Setting up the camper trailer wasnt as easy as we had expected. Despite being given a demonstration when we bought it, and having a practice go before we left, our first argument was about which way we should park the trailer on the site. We tried to keep our voices down and the swearing to a minimum, but the elderly couple camped opposite us vanished into their van as we bickered. I stopped arguing when I worked out that I had no idea which way the tent would be facing once it was set up.
After unfolding the canvas from the trailer, we realised that we had lost the sheet of paper with the set-up instructions.
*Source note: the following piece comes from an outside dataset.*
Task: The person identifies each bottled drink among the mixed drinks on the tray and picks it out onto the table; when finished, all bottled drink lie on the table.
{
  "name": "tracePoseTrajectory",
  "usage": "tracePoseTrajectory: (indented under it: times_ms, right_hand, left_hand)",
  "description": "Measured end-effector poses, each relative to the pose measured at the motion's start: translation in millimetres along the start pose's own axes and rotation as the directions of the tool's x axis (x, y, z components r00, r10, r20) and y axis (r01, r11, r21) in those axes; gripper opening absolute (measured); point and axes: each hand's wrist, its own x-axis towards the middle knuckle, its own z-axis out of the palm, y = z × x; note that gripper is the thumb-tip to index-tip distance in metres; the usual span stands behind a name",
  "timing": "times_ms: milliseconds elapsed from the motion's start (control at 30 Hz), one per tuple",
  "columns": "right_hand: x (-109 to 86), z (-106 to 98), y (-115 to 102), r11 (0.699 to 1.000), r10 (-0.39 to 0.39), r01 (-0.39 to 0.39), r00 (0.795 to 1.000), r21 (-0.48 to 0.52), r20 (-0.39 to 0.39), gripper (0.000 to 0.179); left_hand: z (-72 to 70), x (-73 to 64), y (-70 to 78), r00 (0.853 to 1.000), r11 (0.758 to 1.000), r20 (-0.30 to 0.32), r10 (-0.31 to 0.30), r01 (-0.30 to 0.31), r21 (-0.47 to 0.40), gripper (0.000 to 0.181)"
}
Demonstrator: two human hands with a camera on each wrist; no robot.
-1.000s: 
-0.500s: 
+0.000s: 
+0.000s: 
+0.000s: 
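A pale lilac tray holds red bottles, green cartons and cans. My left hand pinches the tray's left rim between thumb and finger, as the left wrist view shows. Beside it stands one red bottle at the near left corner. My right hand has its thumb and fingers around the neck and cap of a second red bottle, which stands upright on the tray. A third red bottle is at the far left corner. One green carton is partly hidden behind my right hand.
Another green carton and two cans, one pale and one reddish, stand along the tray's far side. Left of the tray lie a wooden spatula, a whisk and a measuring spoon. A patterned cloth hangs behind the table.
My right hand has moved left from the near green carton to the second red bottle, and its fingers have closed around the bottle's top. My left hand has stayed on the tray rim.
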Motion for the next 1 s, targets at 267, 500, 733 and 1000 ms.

James disappeared into the tent and, after half an hour of swearing and clanging of poles, he emerged sweaty and flushed and we had a fairly square tent. We laid out the beds, swung out the kitchen unit on the trailers tailgate, connected the gas, put out the tables and chairs and looked around for someone to show off to.
No other campers were around. Neither were Oscar and Dylan.
In celebration of our new freedom, we had told the boys to go and play while we set up. Taking advantage of this unusually relaxed parenting, they had climbed to the top of the cliff at the end of the beach. Now they were standing on the edge, 80 metres above the crashing waves, waving frantically at us.